As a church we can find all of our different roles. Of course we are a body with many parts. We’re not all going to be on the front line in that way. But we all have different gifts.
We might find that our ways of creating, writing, art, performing or teaching – maybe building, serving, fixing, welcoming people in… all of those things can find some part in this. A part that only we can do. None of us can fulfil each other’s gifts. There’s something that we can do, each of us, that can’t be done if we don’t do it. And it might feel small and insignificant. We might feel like it’s not going to make a difference.
But God says “My grace is sufficient for you, and my power is made perfect in your weakness”.
It’s in offering our weakness to God and saying: we’re here, we’re broken, but we’re open. And we want to do this. We want to come together to do what we need to do to protect life. That He will take us and make something out of it.
We can share ideas with each other. Sometimes they may be unthinkable ideas – we need to get better at that.

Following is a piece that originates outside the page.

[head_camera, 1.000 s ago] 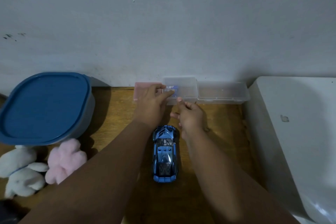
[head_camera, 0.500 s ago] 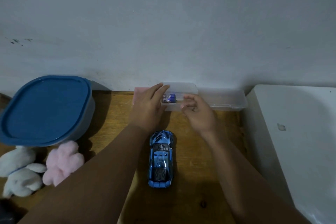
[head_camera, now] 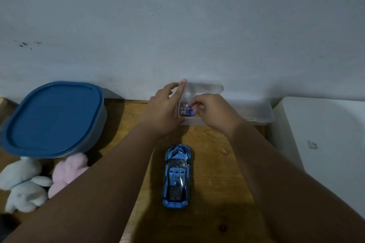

My one that I’m going to start with is that we have this beautiful church building. But it takes an awful lot of energy to heat when it’s cold. And we also have a nice, modern hall across the way which doesn’t. And I think probably we can all fit in. What if, in the winter months, we had our main services there? We’d save an enormous amount of fossil fuel, and money, and maybe come here for special occasions – for Christmas, and Remembrance?
If you do want to join in with some of those actions that I’ve been sharing about, Extinction Rebellion is something more and more Christians are joining in with. There’s a group across churches in Sheffield which is starting to find people who want to come together to join in. To plan our own things – no one tells you what to do in this. You decide for yourselves, you come together and you act together.
As part of the next big XR action in London, Christians are helping organise a Faith Bridge. Blockaded to traffic and causing some disruption – which is the reason everyone the authorities pay attention – and filled with prayer. Filled with worship. Filled with any of us who want to take part.
In our hands
To finish I invite us again to look at your hands. When you come to God you can be honest. It’s okay to feel like the fist, to feel this fear, anger, wanting to hold on. God meets us wherever we are. And you can ask him to take your feelings, to take your gifts and the little things you are able to offer, and to draw you to Himself, and into his new creation of love, of peace, and an open hand.
As we take our communion, we take the bread into a palm. It’s the only way it works. And every time you do that you’re reminded and invited to take another step out of fear and into into His resurrection.
Into freedom for ourselves, that can bring a freedom for creation.
Update: October 2019
A month after sharing this sermon, I did what I could to put my words into action. I was arrested alongside Phil while holding a prayer vigil at London City Airport. Our Government is investing hundreds of millions of pounds in almost doubling the amount of flight capacity at this airport, used primarily by the richest, by 2035.
It may risk my job, but I decided that failing to stand (or sit) for life was a bigger risk.